Monday, July 13, 2015

On the "Classics"

Been thinking about Renay's excellent column in Strange Horizons, as well as Nina Allan's equally good follow-up, and the questions they raise about the alleged centrality of science fiction "classics" to the genre as it stands today. I'm still feeling the post-SDCC buzz, so I'll keep this brief--and limited to the question of whether it's "necessary" to read the "classics." But here goes...

  • Anyone who tells you that you need to read Heinlein to appreciate, understand or have a valid opinion on, say, Old Man's War is not worth listening to. However...
  • Having read Heinlein's juveniles, and Starship Troopers in particular, does add context to Old Man's War, because the latter book is in direct conversation with the former. This can lead readers to draw what I think are important and interesting conclusions about Old Man's War. At the same time, it should also be noted that...
  • The act of having read Starship Troopers may also funnel the reader toward certain conclusions and interpretations of Old Man's War--a process that may, as a secondary effect, lead readers away from making other, equally important connections. 

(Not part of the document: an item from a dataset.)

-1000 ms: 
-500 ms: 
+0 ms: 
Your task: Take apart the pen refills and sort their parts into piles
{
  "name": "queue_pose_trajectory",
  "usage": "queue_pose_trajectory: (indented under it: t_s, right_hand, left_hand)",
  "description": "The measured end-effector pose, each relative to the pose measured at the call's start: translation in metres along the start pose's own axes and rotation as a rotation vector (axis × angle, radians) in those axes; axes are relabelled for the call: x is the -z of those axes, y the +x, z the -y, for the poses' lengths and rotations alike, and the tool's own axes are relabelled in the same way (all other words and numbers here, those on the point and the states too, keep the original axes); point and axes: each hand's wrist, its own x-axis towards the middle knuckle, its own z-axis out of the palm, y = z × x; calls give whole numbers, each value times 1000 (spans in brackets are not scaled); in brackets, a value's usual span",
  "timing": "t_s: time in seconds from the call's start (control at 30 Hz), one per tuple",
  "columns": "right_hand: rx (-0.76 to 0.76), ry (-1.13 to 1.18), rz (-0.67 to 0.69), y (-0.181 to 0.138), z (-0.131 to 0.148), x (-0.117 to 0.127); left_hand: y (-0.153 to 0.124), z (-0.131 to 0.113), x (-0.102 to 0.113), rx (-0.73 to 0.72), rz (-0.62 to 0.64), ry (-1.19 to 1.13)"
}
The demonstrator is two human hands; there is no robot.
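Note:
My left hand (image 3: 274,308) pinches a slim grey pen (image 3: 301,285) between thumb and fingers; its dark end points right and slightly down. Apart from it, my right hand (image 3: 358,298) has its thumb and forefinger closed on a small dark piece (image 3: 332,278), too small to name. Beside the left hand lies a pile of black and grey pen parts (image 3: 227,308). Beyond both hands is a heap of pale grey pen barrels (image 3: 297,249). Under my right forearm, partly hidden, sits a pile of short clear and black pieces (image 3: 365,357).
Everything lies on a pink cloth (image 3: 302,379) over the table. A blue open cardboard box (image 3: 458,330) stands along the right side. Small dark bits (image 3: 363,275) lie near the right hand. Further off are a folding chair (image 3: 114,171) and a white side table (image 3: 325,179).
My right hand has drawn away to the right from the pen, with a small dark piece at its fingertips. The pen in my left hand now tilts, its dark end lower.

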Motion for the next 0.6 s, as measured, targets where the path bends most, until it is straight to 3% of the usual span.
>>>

Note: I'm not trying to devalue the act of reading older SF--in fact, I do see value in it. Literature is a conversation, and one enacted over time. Stuff comes about, in part, because older stuff exists. Sometimes that older stuff is the source of inspiration; sometimes it's a sclerotic status quo in need of a good shattering. At others it forms a cultural moment or zeitgeist with causal properties beyond its constituent parts. I think this meaningful and interesting because, as fellow nerd of a feather Jemmy once said (on a very different topic), I have a historian's soul.

But it's arrogance itself to suggest that this is the only path to understanding.